How does Rumble work?

Rumble has two core businesses:

  1. Video: consisting of Rumble, a social video platform; Locals Technology Inc. (“Locals”), a subscription platform; and Rumble Advertising Center (RAC), an in-house advertising platform; and 
  2. Cloud: a new infrastructure as a Service (IaaS) venture that Rumble plans to launch. 

Video Business 

The video business comprises three core products: Rumble, Locals, and RAC. The vision of its video business is to provide creators with the best monetization toolkit on the internet. To fulfill this vision, the product roadmap includes the conversion of Rumble, Locals, and RAC from three separate products to a single, seamlessly integrated platform. 

  1. Rumble is a free-to-use video-sharing platform where users can watch, share, like, comment, and upload videos. Users can subscribe to channels to stay in touch with creators and access video-on-demand (“VOD”)and live content streamed by creators. 
  2. Locals, which Rumble acquired in October 2021, is a platform on which users can purchase subscriptions to access exclusive content in creator communities. Creators and subscribers can engage through VOD, podcasts, live chat, polls, and community discussions. 
  3. RAC is an advertising marketplace, similar to Google AdSense, designed to facilitate transactions for advertisers seeking to advertise on Rumble’s platforms and publisher platforms with which Rumble has partnerships. In RAC, advertisers can create and set up banner and video campaigns.

Cloud Business 

In addition to the video business, Rumble plans to launch Rumble Cloud, a new Infrastructure as a Service (IaaS) business. Rumble is anticipating early demand for its cloud services from companies that find themselves at risk of cancellation by the incumbent big tech cloud providers, analogous to the initial market opportunity Rumble realized in its video business. 

Offering cloud services is a natural extension of its video business, as it can utilize excess capacity from existing infrastructure.

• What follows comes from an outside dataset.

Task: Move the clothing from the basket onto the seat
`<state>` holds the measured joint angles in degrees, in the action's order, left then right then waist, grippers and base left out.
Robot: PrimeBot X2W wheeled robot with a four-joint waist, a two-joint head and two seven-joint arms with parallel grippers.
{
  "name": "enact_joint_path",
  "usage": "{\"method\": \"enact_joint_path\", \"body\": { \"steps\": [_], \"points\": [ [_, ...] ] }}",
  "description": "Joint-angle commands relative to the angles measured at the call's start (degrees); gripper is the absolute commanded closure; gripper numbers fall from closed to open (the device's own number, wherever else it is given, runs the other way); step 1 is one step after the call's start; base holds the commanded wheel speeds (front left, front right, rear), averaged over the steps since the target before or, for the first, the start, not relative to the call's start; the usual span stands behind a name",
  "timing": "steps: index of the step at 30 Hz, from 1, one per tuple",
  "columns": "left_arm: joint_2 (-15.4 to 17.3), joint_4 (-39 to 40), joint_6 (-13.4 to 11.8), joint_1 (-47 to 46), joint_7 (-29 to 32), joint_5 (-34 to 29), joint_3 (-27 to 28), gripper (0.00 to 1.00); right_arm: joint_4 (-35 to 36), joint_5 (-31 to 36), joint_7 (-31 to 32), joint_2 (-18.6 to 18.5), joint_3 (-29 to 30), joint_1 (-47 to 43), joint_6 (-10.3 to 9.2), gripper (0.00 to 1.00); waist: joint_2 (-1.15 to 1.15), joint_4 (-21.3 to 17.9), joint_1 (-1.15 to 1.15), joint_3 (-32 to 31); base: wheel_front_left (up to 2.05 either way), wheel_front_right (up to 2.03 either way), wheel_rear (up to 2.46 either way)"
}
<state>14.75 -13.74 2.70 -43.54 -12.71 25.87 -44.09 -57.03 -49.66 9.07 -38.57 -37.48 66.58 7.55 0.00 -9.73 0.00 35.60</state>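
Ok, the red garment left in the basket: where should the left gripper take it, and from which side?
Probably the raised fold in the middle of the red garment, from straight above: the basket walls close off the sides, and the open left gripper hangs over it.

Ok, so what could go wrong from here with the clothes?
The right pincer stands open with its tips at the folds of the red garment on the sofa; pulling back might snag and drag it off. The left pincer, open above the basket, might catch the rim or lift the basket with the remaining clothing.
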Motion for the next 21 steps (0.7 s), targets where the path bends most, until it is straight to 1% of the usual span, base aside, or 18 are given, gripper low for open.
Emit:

How does Rumble Make money? What is Rumble’s Business Model

Value Proposition

Rumble has built a differentiated product for both users and creators, which has fueled its recent user growth and positions it for further widespread adoption.

For users:

  • Rumble aims to allow consumers of its content to see simply what they search, with no preferential treatment for “large” creators or algorithms that suppress certain points of view. 
  • Rumble has attracted and retained a global user base on the simple premise that Rumble offers its community the best market experience— the single most crucial component of its strategy.
  • Rumble’s open search algorithm allows its community to access its entire content library within the search function. As its library expands from user-generated content and through world-class content creators, this value proposition will continue to expand opportunities and create an even better experience for the Rumble community.

For creators:

  • Most critical elements of Rumble’s value proposition to users also benefit its creators. At the same time, Rumble is also laser-focused on attracting the best talent to the platform and has built tools to facilitate content production, distribution, and monetization. 
  • Simply put: if a creator uploads excellent content, it will be seen (and will not be preferenced behind other creators’ work). This creates favorable monetization opportunities for the best content on the platform and highlights the value of Rumble’s offering to content creators of all magnitudes.
  • Rumble’s offering includes a world-class SDRM (social digital rights management) service for its creators, helping them to manage their library and ensure maximum efficiency on and off the Rumble platform. This further enhances Rumble’s relationship with its creators and allows it to capture, record, and improve its offering through data analytics.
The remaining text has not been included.